Requirement ▸ Of the entries below, restate word for word only the section that runs from the line with "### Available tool" to the line with "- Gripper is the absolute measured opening", counting both ends.

------------------------------------

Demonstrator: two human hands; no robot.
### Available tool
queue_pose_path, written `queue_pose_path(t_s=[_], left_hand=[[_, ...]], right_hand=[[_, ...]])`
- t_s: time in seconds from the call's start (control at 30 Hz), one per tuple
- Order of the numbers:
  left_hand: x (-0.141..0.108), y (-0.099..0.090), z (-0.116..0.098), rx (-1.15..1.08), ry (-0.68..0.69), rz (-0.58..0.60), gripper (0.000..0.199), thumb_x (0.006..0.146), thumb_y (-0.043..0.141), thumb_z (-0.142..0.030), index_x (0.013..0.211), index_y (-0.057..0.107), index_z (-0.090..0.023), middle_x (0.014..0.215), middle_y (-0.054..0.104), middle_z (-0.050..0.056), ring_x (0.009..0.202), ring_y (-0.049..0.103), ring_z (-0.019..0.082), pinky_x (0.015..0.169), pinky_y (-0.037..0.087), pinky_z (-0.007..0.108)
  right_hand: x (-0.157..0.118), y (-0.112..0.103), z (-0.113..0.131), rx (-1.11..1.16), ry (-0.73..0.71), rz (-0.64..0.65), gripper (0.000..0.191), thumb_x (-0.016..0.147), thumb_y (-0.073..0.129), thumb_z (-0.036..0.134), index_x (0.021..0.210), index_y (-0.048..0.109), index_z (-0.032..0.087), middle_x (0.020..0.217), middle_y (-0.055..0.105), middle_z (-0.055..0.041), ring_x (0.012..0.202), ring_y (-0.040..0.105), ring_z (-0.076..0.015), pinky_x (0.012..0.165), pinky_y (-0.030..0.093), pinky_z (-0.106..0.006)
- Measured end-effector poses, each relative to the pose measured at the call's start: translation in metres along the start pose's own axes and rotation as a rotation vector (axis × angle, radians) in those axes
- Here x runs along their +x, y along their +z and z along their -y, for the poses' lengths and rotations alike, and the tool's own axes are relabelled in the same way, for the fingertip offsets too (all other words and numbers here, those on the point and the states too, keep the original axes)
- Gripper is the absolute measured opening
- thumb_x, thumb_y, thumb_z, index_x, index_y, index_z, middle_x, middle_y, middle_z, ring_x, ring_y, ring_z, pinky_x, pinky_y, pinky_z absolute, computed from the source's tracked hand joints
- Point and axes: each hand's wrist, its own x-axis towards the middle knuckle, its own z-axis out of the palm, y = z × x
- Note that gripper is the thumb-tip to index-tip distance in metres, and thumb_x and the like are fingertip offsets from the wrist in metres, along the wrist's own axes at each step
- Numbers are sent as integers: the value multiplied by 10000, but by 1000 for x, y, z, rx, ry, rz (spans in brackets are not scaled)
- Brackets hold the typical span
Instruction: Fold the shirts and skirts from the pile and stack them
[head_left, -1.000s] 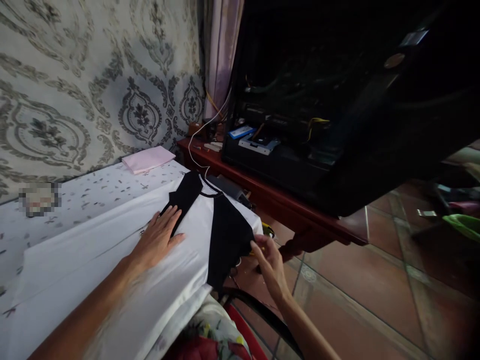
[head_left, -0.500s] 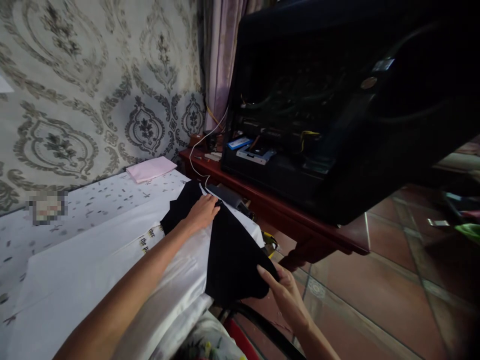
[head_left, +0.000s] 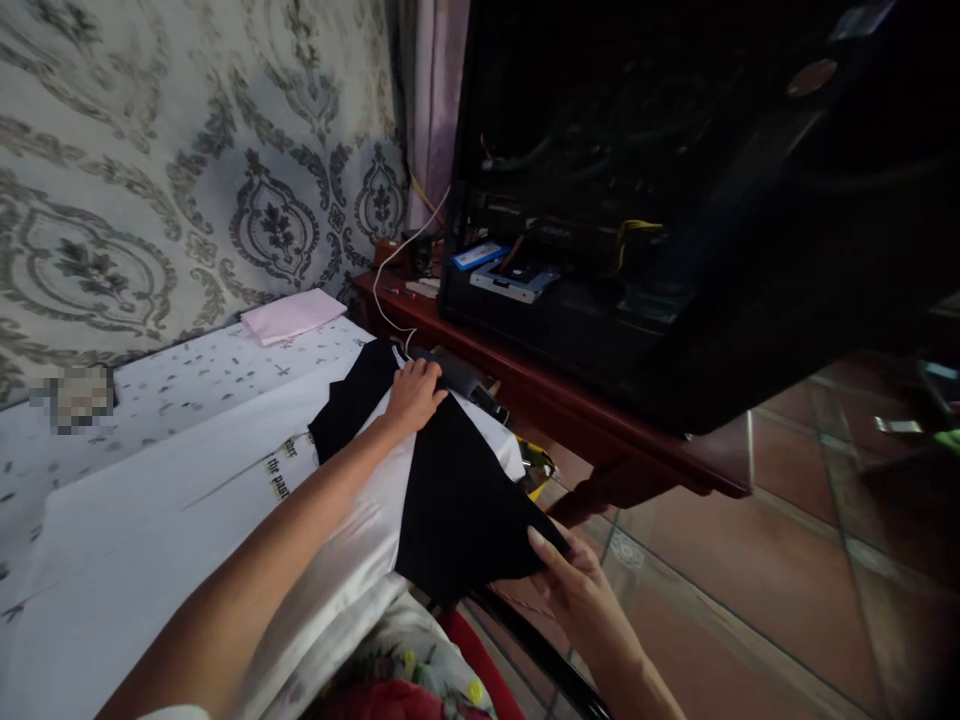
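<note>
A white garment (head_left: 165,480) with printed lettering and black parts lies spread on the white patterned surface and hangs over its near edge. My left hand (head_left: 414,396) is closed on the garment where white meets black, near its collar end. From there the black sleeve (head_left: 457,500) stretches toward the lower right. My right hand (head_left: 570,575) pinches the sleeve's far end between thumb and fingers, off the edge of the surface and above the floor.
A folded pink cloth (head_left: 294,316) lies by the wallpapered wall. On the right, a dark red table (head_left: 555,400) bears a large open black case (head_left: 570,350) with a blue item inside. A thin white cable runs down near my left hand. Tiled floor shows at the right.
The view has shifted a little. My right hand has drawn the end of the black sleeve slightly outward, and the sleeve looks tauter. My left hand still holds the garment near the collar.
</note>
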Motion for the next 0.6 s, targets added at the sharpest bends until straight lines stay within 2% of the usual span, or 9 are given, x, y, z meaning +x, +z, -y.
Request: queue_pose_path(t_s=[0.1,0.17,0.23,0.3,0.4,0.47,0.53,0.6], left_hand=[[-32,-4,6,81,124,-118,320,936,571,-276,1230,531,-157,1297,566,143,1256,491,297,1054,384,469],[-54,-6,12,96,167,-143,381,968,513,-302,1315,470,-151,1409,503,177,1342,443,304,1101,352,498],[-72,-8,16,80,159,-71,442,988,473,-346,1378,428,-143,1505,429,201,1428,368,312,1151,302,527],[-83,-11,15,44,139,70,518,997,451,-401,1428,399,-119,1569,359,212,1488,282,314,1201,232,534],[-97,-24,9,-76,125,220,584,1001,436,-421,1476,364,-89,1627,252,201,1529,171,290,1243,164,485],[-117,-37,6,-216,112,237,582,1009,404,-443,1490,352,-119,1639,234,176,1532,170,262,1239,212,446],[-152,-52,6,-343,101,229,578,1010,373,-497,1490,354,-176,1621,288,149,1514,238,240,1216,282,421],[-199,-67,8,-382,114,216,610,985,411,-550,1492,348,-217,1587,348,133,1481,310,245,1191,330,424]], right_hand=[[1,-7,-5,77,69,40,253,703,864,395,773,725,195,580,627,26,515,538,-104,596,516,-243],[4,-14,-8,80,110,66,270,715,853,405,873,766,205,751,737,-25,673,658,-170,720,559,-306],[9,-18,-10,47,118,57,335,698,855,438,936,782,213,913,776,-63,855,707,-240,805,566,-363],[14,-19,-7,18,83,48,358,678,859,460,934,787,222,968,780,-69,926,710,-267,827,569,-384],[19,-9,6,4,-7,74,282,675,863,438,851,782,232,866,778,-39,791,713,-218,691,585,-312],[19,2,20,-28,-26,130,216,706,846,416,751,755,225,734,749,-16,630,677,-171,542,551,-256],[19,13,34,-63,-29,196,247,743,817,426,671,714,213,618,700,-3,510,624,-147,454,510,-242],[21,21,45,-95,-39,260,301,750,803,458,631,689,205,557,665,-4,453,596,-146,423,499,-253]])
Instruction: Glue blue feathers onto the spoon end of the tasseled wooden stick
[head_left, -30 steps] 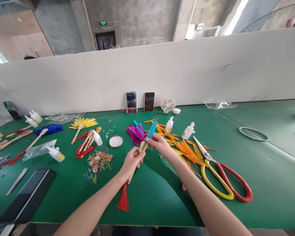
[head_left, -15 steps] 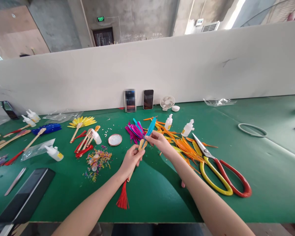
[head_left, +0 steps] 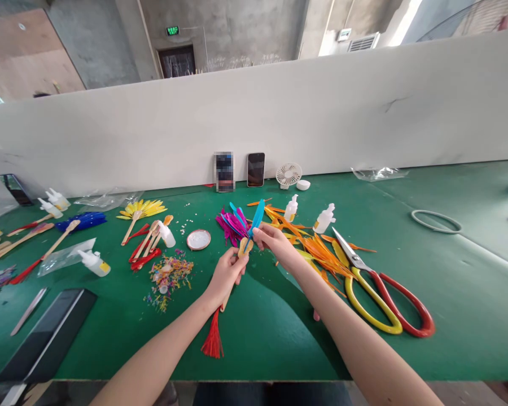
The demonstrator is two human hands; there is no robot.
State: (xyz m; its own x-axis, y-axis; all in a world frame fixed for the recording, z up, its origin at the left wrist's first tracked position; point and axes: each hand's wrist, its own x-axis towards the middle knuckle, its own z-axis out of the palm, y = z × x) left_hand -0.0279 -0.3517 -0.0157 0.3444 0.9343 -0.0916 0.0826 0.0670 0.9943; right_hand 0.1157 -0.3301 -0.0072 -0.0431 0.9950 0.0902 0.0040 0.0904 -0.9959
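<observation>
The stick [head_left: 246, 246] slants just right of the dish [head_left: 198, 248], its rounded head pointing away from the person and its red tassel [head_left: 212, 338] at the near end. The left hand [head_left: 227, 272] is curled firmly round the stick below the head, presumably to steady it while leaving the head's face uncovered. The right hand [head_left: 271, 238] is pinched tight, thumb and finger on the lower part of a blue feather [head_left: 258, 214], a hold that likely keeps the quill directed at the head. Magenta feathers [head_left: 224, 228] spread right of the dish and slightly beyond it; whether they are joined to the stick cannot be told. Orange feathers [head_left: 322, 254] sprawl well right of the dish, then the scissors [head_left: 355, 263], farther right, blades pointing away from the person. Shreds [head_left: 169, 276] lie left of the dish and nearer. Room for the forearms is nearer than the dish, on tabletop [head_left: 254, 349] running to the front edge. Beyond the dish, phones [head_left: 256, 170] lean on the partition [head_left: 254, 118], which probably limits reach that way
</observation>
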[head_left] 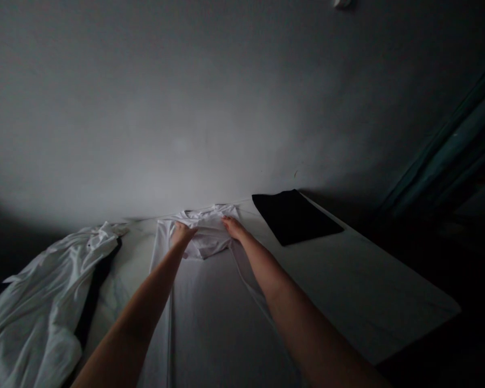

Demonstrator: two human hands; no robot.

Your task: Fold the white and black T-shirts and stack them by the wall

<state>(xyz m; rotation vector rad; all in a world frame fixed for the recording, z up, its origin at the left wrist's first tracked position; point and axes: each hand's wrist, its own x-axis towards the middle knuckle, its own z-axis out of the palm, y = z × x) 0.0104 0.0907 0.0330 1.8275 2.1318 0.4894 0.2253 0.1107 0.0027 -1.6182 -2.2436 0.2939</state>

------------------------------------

Exercise output ▸
### Available tool
queue_pose_path, written `queue_pose_path(t_s=[_], left_hand=[[_, ...]], right_hand=[[_, ...]])`
- t_s: time in seconds from the call's start (control at 30 Hz), one per tuple
- Order of the numbers:
  left_hand: x (-0.141..0.108), y (-0.099..0.090), z (-0.116..0.098), rx (-1.15..1.08), ry (-0.68..0.69), rz (-0.58..0.60), gripper (0.000..0.199), thumb_x (0.006..0.146), thumb_y (-0.043..0.141), thumb_z (-0.142..0.030), index_x (0.013..0.211), index_y (-0.057..0.107), index_z (-0.090..0.023), middle_x (0.014..0.215), middle_y (-0.054..0.104), middle_z (-0.050..0.056), ring_x (0.009..0.202), ring_y (-0.049..0.103), ring_z (-0.019..0.082), pinky_x (0.015..0.169), pinky_y (-0.037..0.087), pinky_z (-0.007..0.108)
  right_hand: x (-0.157..0.118), y (-0.112..0.103), z (-0.113..0.131), rx (-1.11..1.16), ry (-0.73..0.71), rz (-0.64..0.65), gripper (0.000..0.191), thumb_x (-0.016..0.147), thumb_y (-0.073..0.129), thumb_z (-0.036..0.134), index_x (0.021..0.210), index_y (-0.048..0.109), index_z (-0.032..0.087), middle_x (0.020..0.217), middle_y (-0.055..0.105), middle_z (-0.055..0.041), ring_x (0.012..0.202), ring_y (-0.040..0.105), ring_z (-0.076..0.015), pinky_x (0.012..0.165), pinky_y (-0.030..0.093), pinky_z (-0.106..0.006)
- Measured end-effector poses, each relative to the pose measured at the call's start: translation in metres along the start pose's own axes and rotation as a rotation vector (axis × angle, radians) in those axes
- Here x runs along their +x, y along their +z and z along their -y, for the poses' lengths and rotations alike, and the tool's own axes are relabelled in the same way, for the fingertip offsets too (all other words and numbers here, those on the point and the states too, keep the original axes)
- Gripper is the absolute measured opening

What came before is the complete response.